» TASK INPUTS:
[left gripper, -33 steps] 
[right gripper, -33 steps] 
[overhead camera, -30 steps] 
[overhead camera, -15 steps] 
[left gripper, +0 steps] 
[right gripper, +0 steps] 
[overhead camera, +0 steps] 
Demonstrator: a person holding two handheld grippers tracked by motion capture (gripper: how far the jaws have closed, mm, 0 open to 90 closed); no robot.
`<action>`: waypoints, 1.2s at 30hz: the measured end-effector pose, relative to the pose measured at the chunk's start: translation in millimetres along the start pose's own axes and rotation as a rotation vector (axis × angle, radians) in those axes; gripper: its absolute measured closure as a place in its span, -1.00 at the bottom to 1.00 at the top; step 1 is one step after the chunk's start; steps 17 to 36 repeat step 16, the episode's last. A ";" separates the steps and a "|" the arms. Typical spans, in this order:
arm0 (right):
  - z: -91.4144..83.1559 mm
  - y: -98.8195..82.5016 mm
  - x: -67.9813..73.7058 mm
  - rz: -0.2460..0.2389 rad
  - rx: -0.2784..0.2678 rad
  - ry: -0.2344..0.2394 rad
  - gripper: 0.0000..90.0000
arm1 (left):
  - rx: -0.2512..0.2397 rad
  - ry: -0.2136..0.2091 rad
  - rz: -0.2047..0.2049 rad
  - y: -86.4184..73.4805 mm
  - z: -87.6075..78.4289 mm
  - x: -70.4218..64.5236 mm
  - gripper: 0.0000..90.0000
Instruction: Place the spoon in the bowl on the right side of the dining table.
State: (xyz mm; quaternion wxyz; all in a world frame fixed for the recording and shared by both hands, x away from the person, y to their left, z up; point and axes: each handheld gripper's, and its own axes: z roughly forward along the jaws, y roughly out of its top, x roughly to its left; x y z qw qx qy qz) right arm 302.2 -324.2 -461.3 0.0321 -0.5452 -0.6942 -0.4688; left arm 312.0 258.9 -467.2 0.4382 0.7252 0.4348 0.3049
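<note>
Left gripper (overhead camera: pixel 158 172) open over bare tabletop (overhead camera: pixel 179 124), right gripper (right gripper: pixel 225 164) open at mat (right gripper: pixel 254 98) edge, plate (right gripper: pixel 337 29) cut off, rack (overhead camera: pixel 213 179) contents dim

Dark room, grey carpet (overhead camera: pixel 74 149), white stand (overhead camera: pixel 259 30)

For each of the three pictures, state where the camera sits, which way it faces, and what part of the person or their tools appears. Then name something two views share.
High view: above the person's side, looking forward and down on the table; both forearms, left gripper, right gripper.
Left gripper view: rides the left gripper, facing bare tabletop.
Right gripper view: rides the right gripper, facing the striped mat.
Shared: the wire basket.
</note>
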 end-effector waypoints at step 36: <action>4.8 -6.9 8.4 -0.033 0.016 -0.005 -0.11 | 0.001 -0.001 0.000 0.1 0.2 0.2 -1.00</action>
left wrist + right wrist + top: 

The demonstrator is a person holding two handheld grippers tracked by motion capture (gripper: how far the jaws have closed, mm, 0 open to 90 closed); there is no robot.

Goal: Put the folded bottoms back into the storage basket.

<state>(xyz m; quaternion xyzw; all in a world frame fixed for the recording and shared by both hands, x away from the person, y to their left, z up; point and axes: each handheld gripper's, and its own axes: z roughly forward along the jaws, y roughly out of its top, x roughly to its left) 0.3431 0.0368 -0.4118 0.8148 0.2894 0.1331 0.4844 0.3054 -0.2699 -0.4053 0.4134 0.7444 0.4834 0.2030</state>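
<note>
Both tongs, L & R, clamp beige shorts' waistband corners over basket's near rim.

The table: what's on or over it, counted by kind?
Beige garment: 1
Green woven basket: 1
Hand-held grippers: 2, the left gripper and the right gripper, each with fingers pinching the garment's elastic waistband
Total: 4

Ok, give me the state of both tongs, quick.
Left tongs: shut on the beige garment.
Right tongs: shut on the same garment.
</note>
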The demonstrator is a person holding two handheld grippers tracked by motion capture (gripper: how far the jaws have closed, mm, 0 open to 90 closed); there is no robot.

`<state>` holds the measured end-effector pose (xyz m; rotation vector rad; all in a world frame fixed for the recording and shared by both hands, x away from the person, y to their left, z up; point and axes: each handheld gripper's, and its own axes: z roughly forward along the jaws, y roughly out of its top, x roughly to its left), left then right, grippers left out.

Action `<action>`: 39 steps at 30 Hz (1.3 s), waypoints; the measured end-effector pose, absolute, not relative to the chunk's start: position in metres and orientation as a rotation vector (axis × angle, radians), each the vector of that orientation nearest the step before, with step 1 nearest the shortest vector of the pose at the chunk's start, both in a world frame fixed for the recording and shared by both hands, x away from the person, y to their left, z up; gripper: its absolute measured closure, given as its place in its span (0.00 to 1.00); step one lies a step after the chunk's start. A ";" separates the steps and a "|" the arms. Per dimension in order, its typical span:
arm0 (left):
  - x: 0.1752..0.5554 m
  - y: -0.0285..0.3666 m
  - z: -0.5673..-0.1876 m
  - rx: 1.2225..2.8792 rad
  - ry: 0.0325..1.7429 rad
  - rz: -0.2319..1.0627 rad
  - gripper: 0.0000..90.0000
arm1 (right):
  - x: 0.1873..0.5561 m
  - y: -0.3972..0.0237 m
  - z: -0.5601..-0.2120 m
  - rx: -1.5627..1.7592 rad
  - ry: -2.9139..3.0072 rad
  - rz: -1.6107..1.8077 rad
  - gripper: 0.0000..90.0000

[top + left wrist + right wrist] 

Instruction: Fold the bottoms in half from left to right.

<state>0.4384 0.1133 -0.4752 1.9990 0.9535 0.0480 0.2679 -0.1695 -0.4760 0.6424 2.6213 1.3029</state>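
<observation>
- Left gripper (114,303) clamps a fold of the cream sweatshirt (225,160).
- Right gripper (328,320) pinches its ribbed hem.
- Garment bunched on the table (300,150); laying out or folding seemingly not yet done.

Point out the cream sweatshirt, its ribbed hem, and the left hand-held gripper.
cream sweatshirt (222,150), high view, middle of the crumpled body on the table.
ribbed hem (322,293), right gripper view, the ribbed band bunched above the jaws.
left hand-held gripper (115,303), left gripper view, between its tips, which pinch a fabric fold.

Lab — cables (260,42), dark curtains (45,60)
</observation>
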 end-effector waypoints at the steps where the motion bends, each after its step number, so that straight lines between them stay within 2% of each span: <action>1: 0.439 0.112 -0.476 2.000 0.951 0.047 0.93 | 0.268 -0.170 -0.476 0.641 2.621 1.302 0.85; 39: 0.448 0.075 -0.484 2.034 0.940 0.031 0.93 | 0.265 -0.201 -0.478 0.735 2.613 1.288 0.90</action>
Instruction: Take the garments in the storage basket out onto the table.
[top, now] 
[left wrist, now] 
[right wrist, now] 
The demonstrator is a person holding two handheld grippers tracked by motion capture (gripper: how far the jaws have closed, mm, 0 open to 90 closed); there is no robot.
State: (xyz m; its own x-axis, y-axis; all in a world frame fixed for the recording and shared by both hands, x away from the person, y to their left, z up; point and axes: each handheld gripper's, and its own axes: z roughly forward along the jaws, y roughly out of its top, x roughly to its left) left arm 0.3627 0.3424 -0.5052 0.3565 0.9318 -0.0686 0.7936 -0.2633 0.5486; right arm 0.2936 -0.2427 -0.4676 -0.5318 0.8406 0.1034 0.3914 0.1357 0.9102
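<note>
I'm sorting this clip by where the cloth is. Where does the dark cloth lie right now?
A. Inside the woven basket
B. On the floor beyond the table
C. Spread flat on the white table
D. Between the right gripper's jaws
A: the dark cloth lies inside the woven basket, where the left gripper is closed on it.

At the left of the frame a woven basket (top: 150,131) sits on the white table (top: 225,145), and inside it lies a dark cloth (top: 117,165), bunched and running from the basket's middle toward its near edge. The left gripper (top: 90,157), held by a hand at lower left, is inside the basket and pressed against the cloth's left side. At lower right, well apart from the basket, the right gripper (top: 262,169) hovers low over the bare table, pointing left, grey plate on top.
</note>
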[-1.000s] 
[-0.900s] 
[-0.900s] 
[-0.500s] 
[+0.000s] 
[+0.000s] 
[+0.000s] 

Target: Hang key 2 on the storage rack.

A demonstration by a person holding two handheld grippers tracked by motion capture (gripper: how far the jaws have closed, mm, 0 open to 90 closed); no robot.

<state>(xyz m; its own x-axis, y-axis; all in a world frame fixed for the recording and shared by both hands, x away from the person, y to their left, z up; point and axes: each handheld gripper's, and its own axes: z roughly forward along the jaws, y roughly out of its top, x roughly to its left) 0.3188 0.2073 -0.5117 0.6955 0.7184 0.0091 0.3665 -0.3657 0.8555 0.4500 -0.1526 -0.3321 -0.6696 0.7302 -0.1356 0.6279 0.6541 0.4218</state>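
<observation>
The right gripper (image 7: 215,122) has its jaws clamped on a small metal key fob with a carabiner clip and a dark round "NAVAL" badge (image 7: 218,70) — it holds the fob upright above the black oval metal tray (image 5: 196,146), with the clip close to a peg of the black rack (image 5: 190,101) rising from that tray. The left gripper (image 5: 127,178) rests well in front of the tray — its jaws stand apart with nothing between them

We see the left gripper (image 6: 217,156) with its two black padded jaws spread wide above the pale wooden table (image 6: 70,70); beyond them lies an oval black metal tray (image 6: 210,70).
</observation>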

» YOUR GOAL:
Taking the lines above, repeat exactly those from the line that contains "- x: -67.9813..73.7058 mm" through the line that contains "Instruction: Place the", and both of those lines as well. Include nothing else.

» WRITTEN ANSWER:
  - x: -67.9813..73.7058 mm
  - rz: -0.2460..0.2389 rad
  - rx: -0.2784..0.2678 rad
  - ry: -0.2344..0.2394 rad
  - gripper: 0.0000..90.0000
arm1 (left):
  - rx: -0.2512..0.2397 rad
  - ry: -0.2136..0.2091 rad
  - rz: -0.2047..0.2049 rad
  - y: -86.4184..73.4805 mm
  - z: -87.6075..78.4289 mm
  - x: -70.4218..64.5236 mm
  - gripper: 0.0000..90.0000
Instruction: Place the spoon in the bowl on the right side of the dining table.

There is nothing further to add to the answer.